WASHINGTON The Federal Reserve's ability to provide emergency lending to institutions in the event of a crisis must be eliminated, a top central bank official said Tuesday.
Jeffrey Lacker, president of the Federal Reserve Bank of Richmond, said creditors are relying on such powers to save large financial institutions, perpetuating the existence of "too big to fail." He said Congress must take away the Fed's emergency powers, already curbed five years ago in the Dodd-Frank Act, in order to ensure the private market no longer expects bailouts.
"The long-term solution is to restore market discipline so that financial firms and their creditors have an incentive to avoid fragile funding arrangements," Lacker said. "Credible commitment to orderly unassisted resolutions thus may require eliminating the government's ability to provide ad hoc rescues. This would mean repealing the Federal Reserve's remaining emergency lending powers and further restraining the Fed's ability to lend to failing institutions."

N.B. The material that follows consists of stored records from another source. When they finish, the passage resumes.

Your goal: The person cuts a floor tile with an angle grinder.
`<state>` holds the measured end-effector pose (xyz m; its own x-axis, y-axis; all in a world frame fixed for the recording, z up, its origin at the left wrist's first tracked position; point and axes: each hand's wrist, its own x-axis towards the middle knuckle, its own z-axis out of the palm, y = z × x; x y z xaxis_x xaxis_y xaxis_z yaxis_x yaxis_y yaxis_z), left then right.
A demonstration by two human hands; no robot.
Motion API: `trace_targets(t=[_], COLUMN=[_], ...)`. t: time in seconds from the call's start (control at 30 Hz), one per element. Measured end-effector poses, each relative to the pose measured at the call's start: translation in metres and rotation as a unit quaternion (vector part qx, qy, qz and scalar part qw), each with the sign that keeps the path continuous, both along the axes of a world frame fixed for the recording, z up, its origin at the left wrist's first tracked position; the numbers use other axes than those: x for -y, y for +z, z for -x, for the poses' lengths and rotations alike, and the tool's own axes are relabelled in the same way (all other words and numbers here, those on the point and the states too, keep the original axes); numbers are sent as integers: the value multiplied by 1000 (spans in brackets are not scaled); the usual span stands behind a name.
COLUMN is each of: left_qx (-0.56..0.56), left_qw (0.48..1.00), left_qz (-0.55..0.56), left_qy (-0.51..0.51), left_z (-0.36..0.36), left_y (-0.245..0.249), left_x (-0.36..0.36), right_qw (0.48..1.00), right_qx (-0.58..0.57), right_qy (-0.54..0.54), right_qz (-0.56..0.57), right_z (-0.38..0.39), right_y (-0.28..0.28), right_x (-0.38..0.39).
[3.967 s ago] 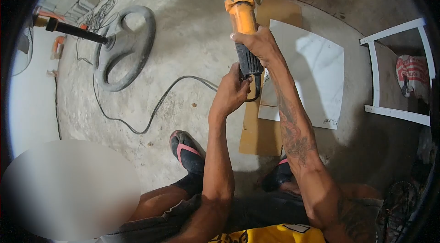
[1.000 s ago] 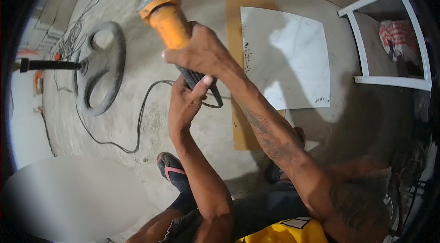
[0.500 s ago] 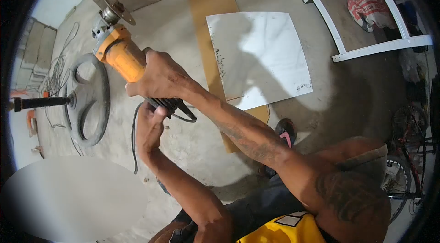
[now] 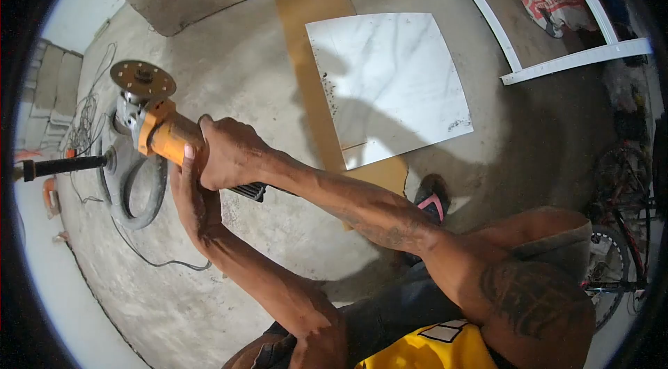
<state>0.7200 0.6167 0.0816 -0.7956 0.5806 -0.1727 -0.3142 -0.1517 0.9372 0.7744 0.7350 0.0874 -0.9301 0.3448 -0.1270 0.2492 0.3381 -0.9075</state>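
An orange angle grinder (image 4: 170, 138) is held up over the floor on the left, with a round metal disc (image 4: 142, 80) at its far end. My right hand (image 4: 233, 153) wraps round the grinder's body from above. My left hand (image 4: 191, 191) closes on it from beneath, its thumb lying along the orange housing. Part of the black rear end (image 4: 250, 191) sticks out behind my right hand. Apart from both hands, a white marble-look tile (image 4: 393, 83) lies on a brown board (image 4: 316, 7), with dark specks on its left edge and a lower corner.
A grey oval base (image 4: 142, 212) with a black rod (image 4: 66, 162) stands left, near a cord (image 4: 160, 262). At upper right are a white frame (image 4: 574, 63) and a red-and-white sack (image 4: 557, 3). A bicycle (image 4: 612, 278) is at right, and a sandalled foot (image 4: 433, 202) is near the board.
The grinder has moved down and left, and its disc has turned so its face shows. My left hand has shifted forward from the rear end to the orange body.
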Motion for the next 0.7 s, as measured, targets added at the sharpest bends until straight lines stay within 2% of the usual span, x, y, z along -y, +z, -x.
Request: trace_targets(t=[0.17,0.27,0.37,0.47,0.57,0.67,0.7], left_qx=[-6,-1,3,-22,1,-35,-40], left_qw=[999,997,996,993,988,988,989], left_qz=[36,50,14,41,21,10,3], left_qy=[29,60,82,107,150,148,142], left_z=[0,-1,4,-1,6,7,8], left_y=[-3,-5,-14,4,8,14,16], left_x=[16,28,44,42,34,24,19], right_qw=[999,999,998,998,996,995,996], right_qx=[-2,-17,-30,-43,-45,-63,-32], right_qy=[52,43,50,52,59,34,35], right_qz=[7,3,5,13,49,71,73], right_z=[-2,0,1,-1,1,2,2], right_y=[0,-7,-12,-9,-15,-15,-8], right_x=[15,30,46,53,56,50,44])
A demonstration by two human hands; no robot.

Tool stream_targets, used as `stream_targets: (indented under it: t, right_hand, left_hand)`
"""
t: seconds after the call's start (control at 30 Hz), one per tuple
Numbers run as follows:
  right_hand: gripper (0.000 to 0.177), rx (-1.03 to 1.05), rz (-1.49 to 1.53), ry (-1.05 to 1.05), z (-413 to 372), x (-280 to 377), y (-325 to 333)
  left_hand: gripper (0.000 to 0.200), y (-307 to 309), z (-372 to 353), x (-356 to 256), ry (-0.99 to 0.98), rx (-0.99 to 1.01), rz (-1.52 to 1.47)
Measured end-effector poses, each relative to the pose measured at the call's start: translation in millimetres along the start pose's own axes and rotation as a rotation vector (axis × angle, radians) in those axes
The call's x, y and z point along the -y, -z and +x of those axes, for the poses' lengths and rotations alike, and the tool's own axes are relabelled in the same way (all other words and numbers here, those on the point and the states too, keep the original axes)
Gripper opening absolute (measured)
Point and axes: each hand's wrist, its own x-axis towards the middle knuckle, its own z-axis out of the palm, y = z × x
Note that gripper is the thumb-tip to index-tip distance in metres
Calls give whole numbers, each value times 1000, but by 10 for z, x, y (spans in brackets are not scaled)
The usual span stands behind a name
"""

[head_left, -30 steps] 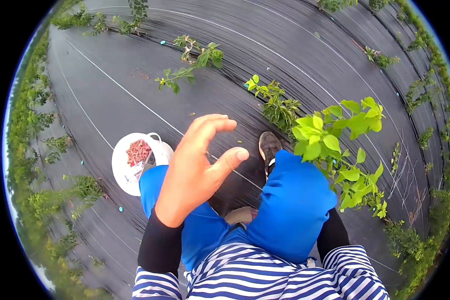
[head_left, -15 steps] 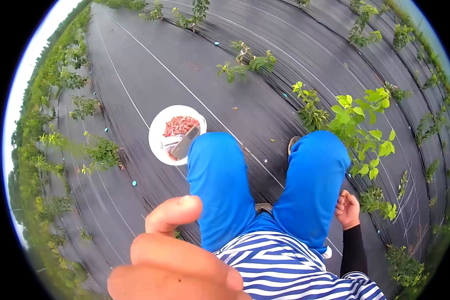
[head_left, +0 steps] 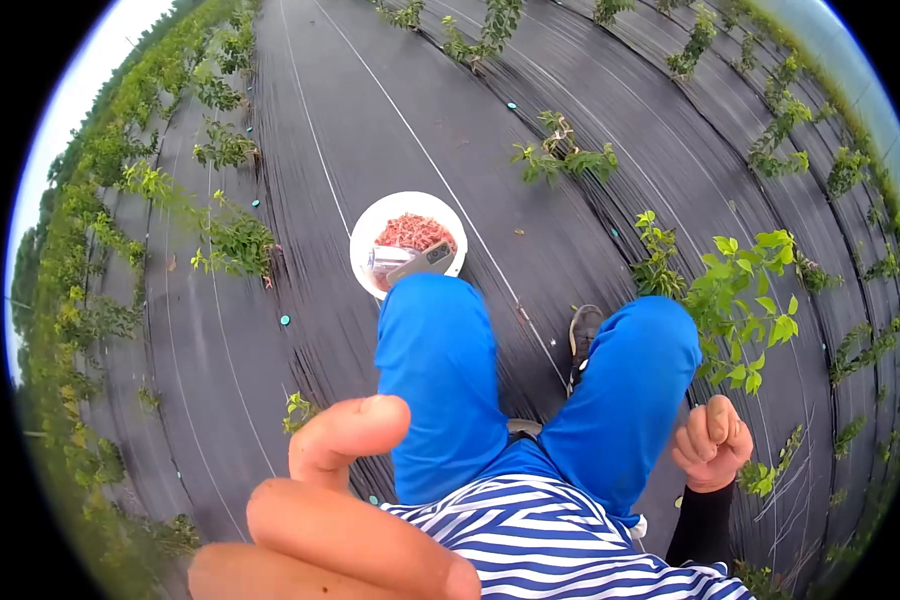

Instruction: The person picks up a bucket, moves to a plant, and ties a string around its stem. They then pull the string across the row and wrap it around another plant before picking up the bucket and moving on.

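My left hand (head_left: 345, 530) looms large at the lower left, close to the camera. Its fingers are bent, with the index finger apart from the one below it; no object shows between them. My right hand (head_left: 712, 445) is beside my right knee, fingers curled in and pressed together. Anything inside that grip is too small or hidden to tell. Ahead of my left knee stands a white bucket (head_left: 368, 222) containing small reddish pieces (head_left: 415, 230), a grey phone (head_left: 420, 263) and a clear or silvery packet (head_left: 385, 258).
Black ground cover (head_left: 370, 120) with white lines runs between rows of low plants. A bright green leafy shoot (head_left: 745, 300) grows just right of my right knee. More small plants (head_left: 235, 240) line the left row. My shoe (head_left: 584, 335) rests on the cover.
The view has shifted, so the bucket appears further right. My right hand has risen and turned, its curled fingers now facing up. My left hand stays near the camera, similarly bent.
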Motion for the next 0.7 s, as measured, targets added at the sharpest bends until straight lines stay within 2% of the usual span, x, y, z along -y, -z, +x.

Lacker's call to rescind the Fed's emergency lending powers comes as Sen. Elizabeth Warren, D-Mass. and Louisiana Republican Sen. David Vitter co-authored legislation that would curb the Fed's emergency lending powers in a similar way to what Lacker described. Many observers, including former Fed Chairman Ben Bernanke, called the move too risky because it would leave the government helpless to prevent a collapse of the financial system if a large institution became distressed.
In the wake of the financial crisis, Dodd-Frank significantly cut back the Fed's previous emergency abilities, but allowed it and the FDIC to provide broad-based support to the industry in the event of a crisis. Some argue that will give the central bank leeway to provide more bailouts in the future.
Speaking at the Louisiana State University Graduate School of Banking in Baton Rouge, Lacker also outlined how a century's worth of regulatory efforts to distance banks and other financial firms from the negative effects of finance runs, consolidation, deflation, etc. have morphed into a de facto policy of government guarantee for the largest institutions.
That implicit backing, combined with the explicit backing of deposits by the Federal Deposit Insurance Corp., have led to a situation where an estimated $26 trillion in assets 60% of the financial sector's liabilities are in some way underwritten by the U.S. government, according to a Richmond Fed analysis called the "Bailout Barometer".
"Those decisions have distorted the incentives of financial market participants to monitor and control risk and arguably have made our financial system less stable," Lacker said. "Perceived guarantees thus encourage fragility, which induces interventions, which encourages further fragility."
Lacker said that regulators should place greater emphasis on getting banks to develop credible "living wills", or outlines by institutions of how they would be taken apart via the traditional bankruptcy process. The largest banks are required to have living wills by Dodd-Frank , and the FDIC and Fed must certify that the plans are "credible."
The FDIC last year deemed many of the bank living will submissions that it has received "not credible", but the Fed did not follow suit, drawing criticism from many Wall Street hawks, including Sen. Elizabeth Warren, D-Mass. The regulators are due to receive a tranche of new living will submissions in early July.
"Without resolution plans that are credible, I don't think the Fed or the Treasury or the FDIC would be able to credibly pledge to not rescue uninsured creditors," Lacker told American Banker in an interview ahead of the speech. "Once credible resolution plans are in place, then we'll be able to do so."
Lacker went on to say that once credible living wills are in place, the FDIC's additional powers granted under Dodd-Frank, to use orderly liquidation authority to seize and unwind a megabank, must also be wound down. If the FDIC maintains its OLA powers, private creditors will continue to expect a bailout, he said.
"[Orderly liquidation authority] is quite clearly a mechanism by which the uninsured creditors of uninsured subsidiaries of these large firms will be able to realize returns that they might not have realized otherwise," Lacker told American Banker.